Cet appel porte sur les décisions rendues mardi à l'encontre de huit des 12 hommes jugés dans ce procès sur fond de règlement de compte dans le "Milieu" corse, dont Guy Orsoni. 

Le parquet général d'Aix-en-Provence a fait appel des décisions rendues mardi à l'encontre de huit des 12 hommes jugés dans le cadre du procès dit Orsoni, dont celle concernant Guy, le fils de l'ex-dirigeant nationaliste Alain Orsoni, a-t-il annoncé mercredi. 

Acquittement général sur les assassinats et la tentative. Mardi soir, la cour d'assises des Bouches-du-Rhône avait prononcé un acquittement général pour les deux assassinats et la tentative d'assassinat commis en 2009 à Ajaccio et dans sa région et qui étaient au cœur du dossier. Douze personnes en tout étaient jugées depuis le 11 mai dans le cadre de ce vaste procès.

Deux acquittements ont été prononcés, ainsi que des peines allant d'un an de prison, notamment pour Alain Orsoni, condamné pour des menaces de mort, à huit ans d'emprisonnement, pour son fils Guy, condamné pour une association de malfaiteurs en vue d'obtenir des faux papiers. Les 10 personnes condamnées l'ont été uniquement pour des faits connexes aux deux assassinats et à la tentative. 
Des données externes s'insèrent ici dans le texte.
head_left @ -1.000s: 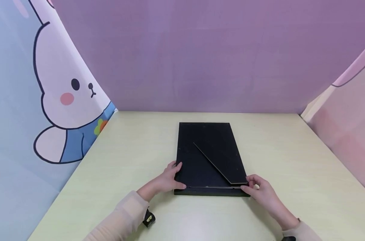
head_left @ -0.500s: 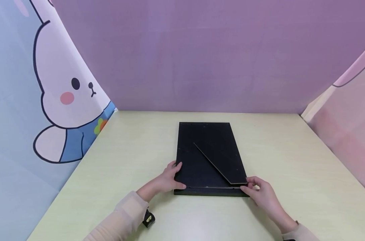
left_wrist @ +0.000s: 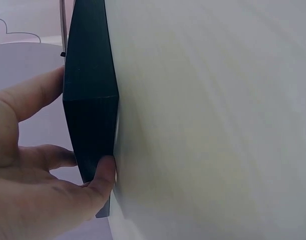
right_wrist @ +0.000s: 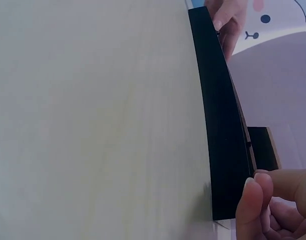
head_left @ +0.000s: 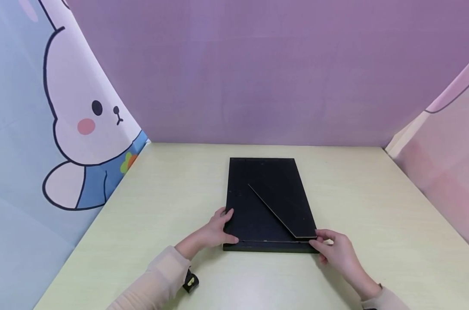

L'appel du parquet général vise huit de ces condamnations, dont celle de Guy Orsoni, mais pas celle de son père, a-t-on précisé de même source. Les huit hommes concernés par cet appel étaient les sept poursuivis directement à Aix-en-Provence pour assassinat ou tentative d'assassinat, ainsi qu'un huitième, jugé pour association de malfaiteurs en vue de commettre un assassinat en son absence parce qu'il était en fuite, et qui a été acquitté mardi.

L'avocat général Pierre Cortès avait requis 30 ans de réclusion criminelle contre Guy Orsoni, et un an contre son père Alain. Les autres peines requises s'échelonnaient de 6 mois de prison à 28 ans de réclusion. Pour l'accusation, les assassinats de Thierry Castola et Sabri Brahimi, ainsi que la tentative visant Francis Castola, le frère de la première victime, s'inscrivaient toutes dans le cadre d'une "lutte de clans" opposant le "clan Orsoni" à des proches de la bande du "Petit Bar", ce qu'ont toujours nié les accusés.